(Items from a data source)
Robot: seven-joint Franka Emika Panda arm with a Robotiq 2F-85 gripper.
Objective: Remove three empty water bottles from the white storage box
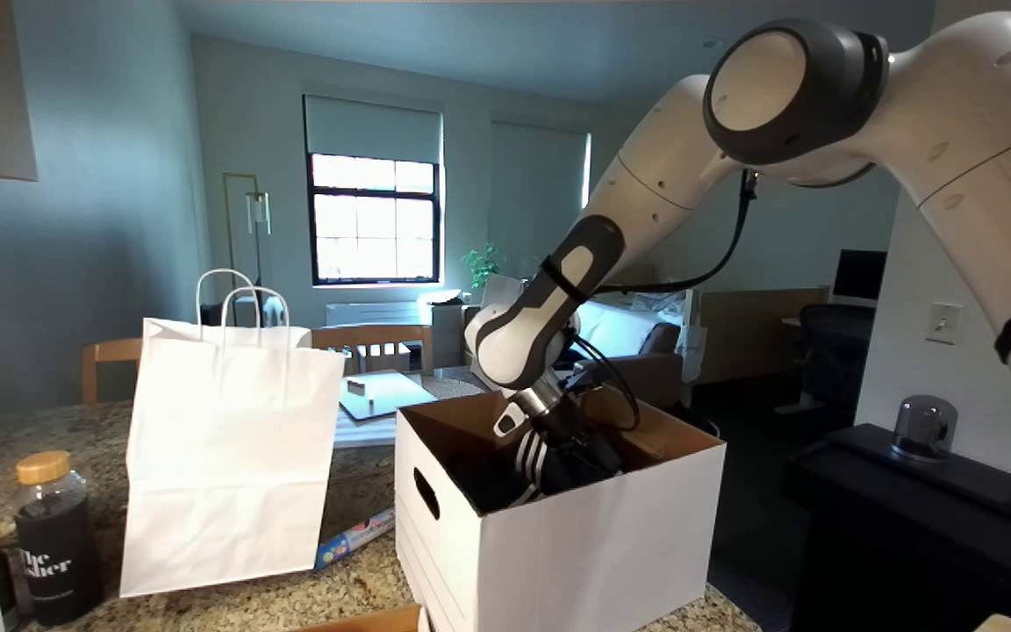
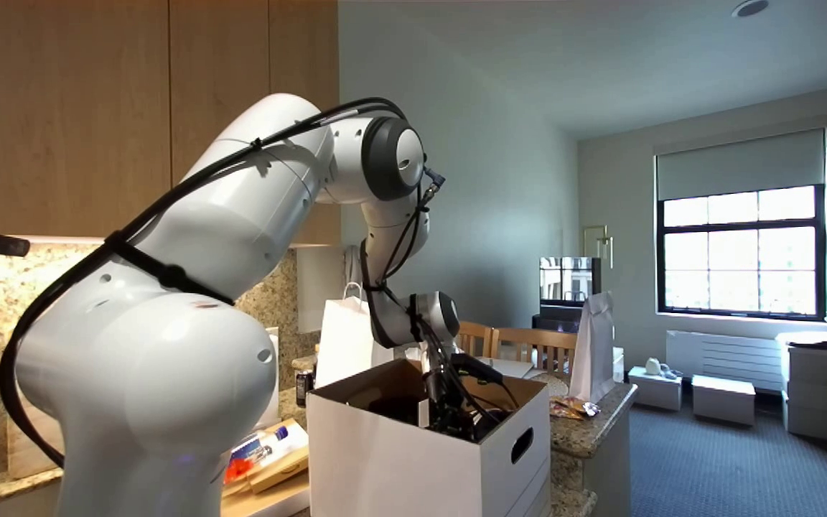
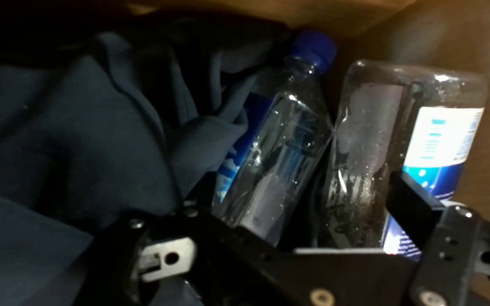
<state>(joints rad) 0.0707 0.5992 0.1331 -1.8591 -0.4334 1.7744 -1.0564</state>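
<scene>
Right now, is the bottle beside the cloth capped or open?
Capped: the wrist view shows a blue cap on that bottle. The other bottle: cannot tell, its neck doesn't show.

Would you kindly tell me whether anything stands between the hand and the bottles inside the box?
Partly: in the wrist view, dark cloth overlaps the left edge of the blue-capped bottle. Nothing visible lies between the open hand and the other bottle on the right.

– Where's the arm [image 1: 663, 167] pointing?
– It's slanting down into the white box [image 1: 593, 562].
– What's standing nearby?
– Paper bag [image 1: 233, 456]. Tube's [image 1: 356, 537] lying between bag and box, jar's [image 1: 56, 549] standing near the bag.
</scene>
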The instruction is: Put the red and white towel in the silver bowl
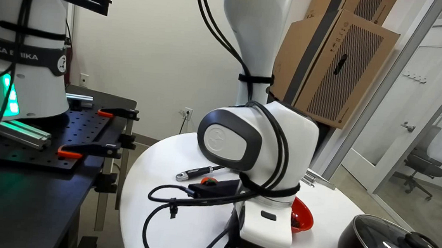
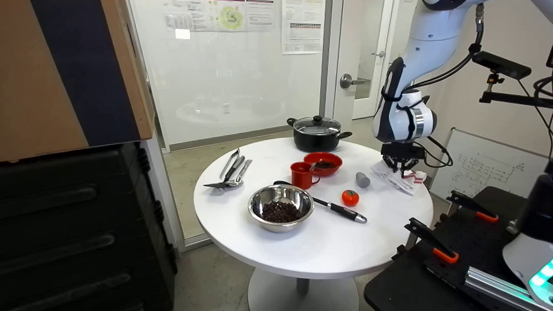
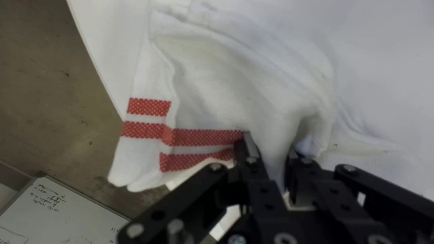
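Wrist view: the fingers (image 3: 252,169), nearly together, clamp a bunched fold of towel (image 3: 217,91). In an exterior view, the towel is at the right edge of the table (image 2: 335,245), well apart from the silver bowl (image 2: 281,227).

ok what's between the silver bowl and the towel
The black-handled tool, the tomato and a gray object lie between the silver bowl and the towel, in an exterior view.
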Controlling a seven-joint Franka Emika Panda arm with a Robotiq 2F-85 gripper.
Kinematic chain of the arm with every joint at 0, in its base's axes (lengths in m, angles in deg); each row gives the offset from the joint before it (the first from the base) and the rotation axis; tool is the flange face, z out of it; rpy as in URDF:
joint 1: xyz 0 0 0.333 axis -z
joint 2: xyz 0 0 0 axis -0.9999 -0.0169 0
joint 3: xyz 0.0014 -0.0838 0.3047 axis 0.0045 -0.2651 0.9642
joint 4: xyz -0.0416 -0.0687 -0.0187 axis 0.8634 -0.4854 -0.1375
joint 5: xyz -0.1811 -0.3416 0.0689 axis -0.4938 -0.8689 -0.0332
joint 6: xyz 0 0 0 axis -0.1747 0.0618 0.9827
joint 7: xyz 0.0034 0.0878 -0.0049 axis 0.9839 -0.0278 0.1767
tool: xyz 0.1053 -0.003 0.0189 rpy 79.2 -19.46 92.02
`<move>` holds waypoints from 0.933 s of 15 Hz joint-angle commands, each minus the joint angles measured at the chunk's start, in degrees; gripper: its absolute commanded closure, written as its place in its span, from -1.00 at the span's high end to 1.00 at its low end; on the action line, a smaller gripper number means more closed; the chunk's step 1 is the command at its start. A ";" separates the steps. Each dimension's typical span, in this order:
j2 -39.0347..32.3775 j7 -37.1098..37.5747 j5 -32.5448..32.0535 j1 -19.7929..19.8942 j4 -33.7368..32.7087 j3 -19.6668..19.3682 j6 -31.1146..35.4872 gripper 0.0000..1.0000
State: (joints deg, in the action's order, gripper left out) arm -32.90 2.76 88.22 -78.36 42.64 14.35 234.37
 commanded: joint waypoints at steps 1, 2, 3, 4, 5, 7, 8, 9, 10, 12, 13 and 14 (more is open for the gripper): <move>7.28 -2.31 1.42 2.36 0.25 1.96 -5.45 -0.92; 9.88 -3.30 1.36 3.37 0.58 2.71 -6.25 -0.92; 12.13 -3.88 1.45 4.04 0.92 3.27 -6.96 -0.92; 14.53 -4.70 1.38 4.75 1.05 3.85 -8.15 -0.92; 16.65 -5.41 1.36 5.23 1.19 4.36 -9.40 -0.92; 20.67 -7.36 1.53 6.28 1.58 5.64 -12.28 -0.92; 22.60 -8.53 1.85 6.89 1.73 6.46 -13.90 -0.92; 24.40 -9.77 2.27 7.42 2.04 7.22 -15.28 -0.92; 26.15 -10.93 2.92 7.83 2.19 8.03 -16.80 -0.92; 29.30 -13.53 5.05 8.40 2.99 9.60 -19.05 -0.92; 30.64 -14.80 6.55 8.47 3.42 10.38 -19.83 -0.92; 32.00 -16.01 8.27 8.20 4.29 11.18 -19.79 -0.92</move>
State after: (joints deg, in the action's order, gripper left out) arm -6.41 -8.35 91.78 -71.08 43.46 22.76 216.48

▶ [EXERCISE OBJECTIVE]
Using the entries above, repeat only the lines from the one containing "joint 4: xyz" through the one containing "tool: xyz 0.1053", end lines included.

▶ [TASK ANSWER]
joint 4: xyz -0.0416 -0.0687 -0.0187 axis 0.8634 -0.4854 -0.1375
joint 5: xyz -0.1811 -0.3416 0.0689 axis -0.4938 -0.8689 -0.0332
joint 6: xyz 0 0 0 axis -0.1747 0.0618 0.9827
joint 7: xyz 0.0034 0.0878 -0.0049 axis 0.9839 -0.0278 0.1767
tool: xyz 0.1053 -0.003 0.0189 rpy 79.2 -19.46 92.02

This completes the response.